#### [Task instructions]
Your answer must be every line of the data that holds the string "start".

■ ■ ■

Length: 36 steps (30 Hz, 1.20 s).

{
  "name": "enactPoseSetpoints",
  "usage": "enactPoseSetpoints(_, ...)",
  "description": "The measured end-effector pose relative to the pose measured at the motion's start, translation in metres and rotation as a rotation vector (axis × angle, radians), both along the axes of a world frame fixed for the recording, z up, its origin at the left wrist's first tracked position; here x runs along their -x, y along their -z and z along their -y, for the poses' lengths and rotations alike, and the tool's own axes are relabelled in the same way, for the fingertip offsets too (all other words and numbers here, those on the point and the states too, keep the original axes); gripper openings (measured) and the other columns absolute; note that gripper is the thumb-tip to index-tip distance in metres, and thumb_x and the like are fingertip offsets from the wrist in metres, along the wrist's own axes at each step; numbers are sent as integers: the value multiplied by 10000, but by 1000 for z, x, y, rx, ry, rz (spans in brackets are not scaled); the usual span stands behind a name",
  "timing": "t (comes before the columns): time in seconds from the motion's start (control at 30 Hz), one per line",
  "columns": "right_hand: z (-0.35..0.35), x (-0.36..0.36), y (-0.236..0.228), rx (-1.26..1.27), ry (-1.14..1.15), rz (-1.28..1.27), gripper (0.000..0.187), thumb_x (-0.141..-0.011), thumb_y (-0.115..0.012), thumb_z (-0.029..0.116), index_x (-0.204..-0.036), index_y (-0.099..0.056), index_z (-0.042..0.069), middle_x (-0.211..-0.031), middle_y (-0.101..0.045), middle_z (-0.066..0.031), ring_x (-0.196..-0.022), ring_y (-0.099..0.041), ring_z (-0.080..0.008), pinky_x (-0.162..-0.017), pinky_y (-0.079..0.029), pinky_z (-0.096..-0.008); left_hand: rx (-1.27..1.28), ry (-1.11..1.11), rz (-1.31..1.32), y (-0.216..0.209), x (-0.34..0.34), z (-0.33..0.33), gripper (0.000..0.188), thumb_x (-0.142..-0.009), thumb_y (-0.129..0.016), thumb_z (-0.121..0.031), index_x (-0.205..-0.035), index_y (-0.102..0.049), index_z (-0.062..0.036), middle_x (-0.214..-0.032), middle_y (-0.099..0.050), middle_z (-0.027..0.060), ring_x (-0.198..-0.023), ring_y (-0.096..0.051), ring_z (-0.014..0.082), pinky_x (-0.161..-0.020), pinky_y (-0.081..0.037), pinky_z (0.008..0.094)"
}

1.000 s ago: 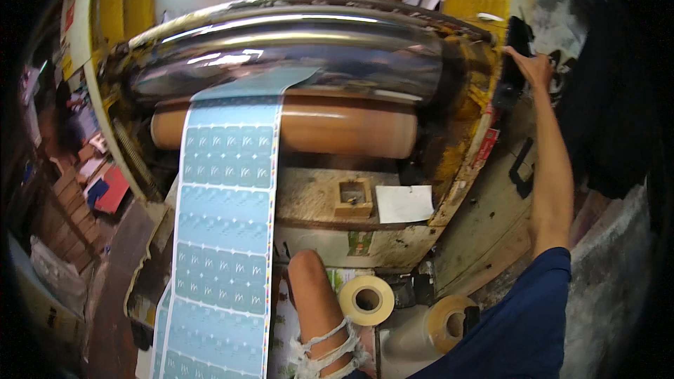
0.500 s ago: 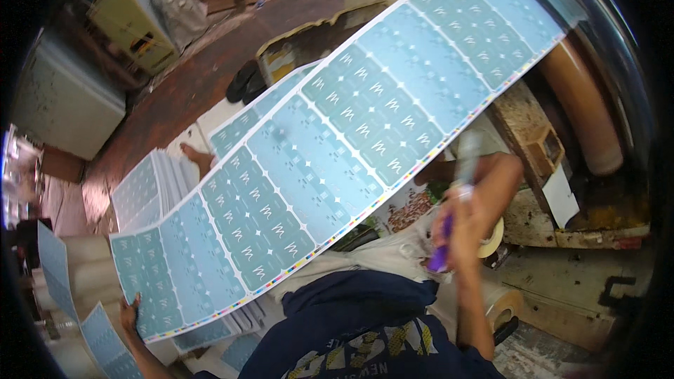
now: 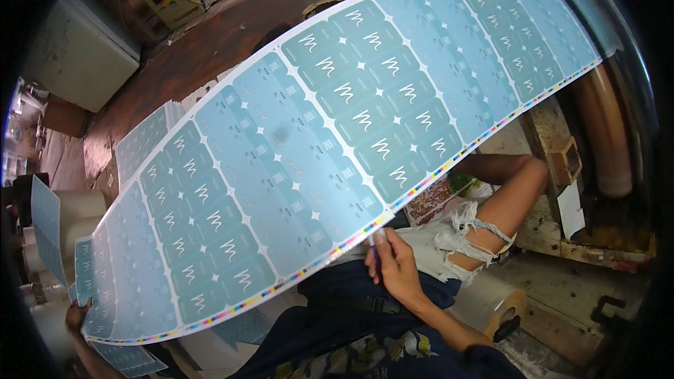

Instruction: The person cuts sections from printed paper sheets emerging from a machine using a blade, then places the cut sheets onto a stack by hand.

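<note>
A long printed sheet (image 3: pixel 281 161), with teal and light blue card designs, stretches across the view from the upper right to the lower left. At its lower left end, my left hand (image 3: pixel 76 317) grips the edge; part of the fingers is hidden. My right hand (image 3: pixel 397 267) is closed around a purple-handled knife (image 3: pixel 377 256) at the sheet's near, colour-marked edge. Its blade is mostly hidden there. A small corner of the edge stands out just above my right fingers.
The sheet's far end meets a shiny clear curve beside a brown roller (image 3: pixel 607 147) at the right. Stacked printed sheets (image 3: pixel 144 137) lie at left. A film roll (image 3: pixel 495 302) is near my right forearm. A pale cabinet (image 3: pixel 84 49) stands at upper left.
My right hand has moved left with the knife, from beside my knee to the sheet's near edge. My left hand has drawn the sheet's end farther left, and the sheet now curves more.
</note>
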State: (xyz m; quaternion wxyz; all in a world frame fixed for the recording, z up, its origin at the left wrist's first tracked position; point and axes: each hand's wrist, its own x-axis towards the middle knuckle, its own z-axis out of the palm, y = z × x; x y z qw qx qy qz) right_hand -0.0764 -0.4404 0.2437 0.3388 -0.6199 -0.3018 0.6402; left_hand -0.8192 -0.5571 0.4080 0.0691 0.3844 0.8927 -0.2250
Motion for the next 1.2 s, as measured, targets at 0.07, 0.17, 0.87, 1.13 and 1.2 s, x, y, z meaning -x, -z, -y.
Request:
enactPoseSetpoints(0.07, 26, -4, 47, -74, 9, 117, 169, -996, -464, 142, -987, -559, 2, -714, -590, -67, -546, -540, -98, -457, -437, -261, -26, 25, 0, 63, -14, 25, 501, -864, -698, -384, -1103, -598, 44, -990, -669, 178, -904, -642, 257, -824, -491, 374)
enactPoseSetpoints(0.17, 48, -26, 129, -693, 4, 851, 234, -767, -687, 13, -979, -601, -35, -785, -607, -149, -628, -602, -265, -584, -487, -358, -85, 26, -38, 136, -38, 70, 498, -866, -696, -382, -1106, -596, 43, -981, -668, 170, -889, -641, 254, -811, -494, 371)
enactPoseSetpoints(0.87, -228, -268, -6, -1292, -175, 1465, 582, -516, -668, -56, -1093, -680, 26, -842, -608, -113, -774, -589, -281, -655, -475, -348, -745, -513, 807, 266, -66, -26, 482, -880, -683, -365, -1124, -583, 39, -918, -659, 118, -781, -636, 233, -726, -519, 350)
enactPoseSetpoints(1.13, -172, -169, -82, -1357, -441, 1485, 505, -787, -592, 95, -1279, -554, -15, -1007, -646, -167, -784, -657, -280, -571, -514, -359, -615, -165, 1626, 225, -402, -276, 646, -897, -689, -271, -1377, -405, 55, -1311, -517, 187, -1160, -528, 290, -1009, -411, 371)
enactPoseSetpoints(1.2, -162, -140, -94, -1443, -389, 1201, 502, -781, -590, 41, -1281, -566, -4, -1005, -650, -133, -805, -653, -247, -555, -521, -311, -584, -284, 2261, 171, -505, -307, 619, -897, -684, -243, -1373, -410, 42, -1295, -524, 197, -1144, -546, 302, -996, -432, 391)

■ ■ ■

#### [Output]
  "description": "The measured end-effector pose relative to the pose measured at the motion's start, translation in metres and rotation as a rotation vector (axis × angle, radians), both along the axes of a world frame fixed for the recording, z up, its origin at the left wrist's first tracked position; here x runs along their -x, y along their -z and z along their -y, for the poses' lengths and rotations alike, and the tool's own axes are relabelled in the same way, for the fingertip offsets too (all other words and numbers here, those on the point and the states too, keep the original axes); gripper openings (measured) and the other columns absolute; note that gripper is the thumb-tip to index-tip distance in metres, and thumb_x and the like are fingertip offsets from the wrist in metres, along the wrist's own axes at each step; numbers are sent as integers: the value multiplied by 10000, but by 1000 for z, x, y, rx, ry, rz (spans in brackets are not scaled); the usual span stands behind a name",
  "timing": "t (comes before the columns): time in seconds from the motion's start (control at 30 Hz), one per line",

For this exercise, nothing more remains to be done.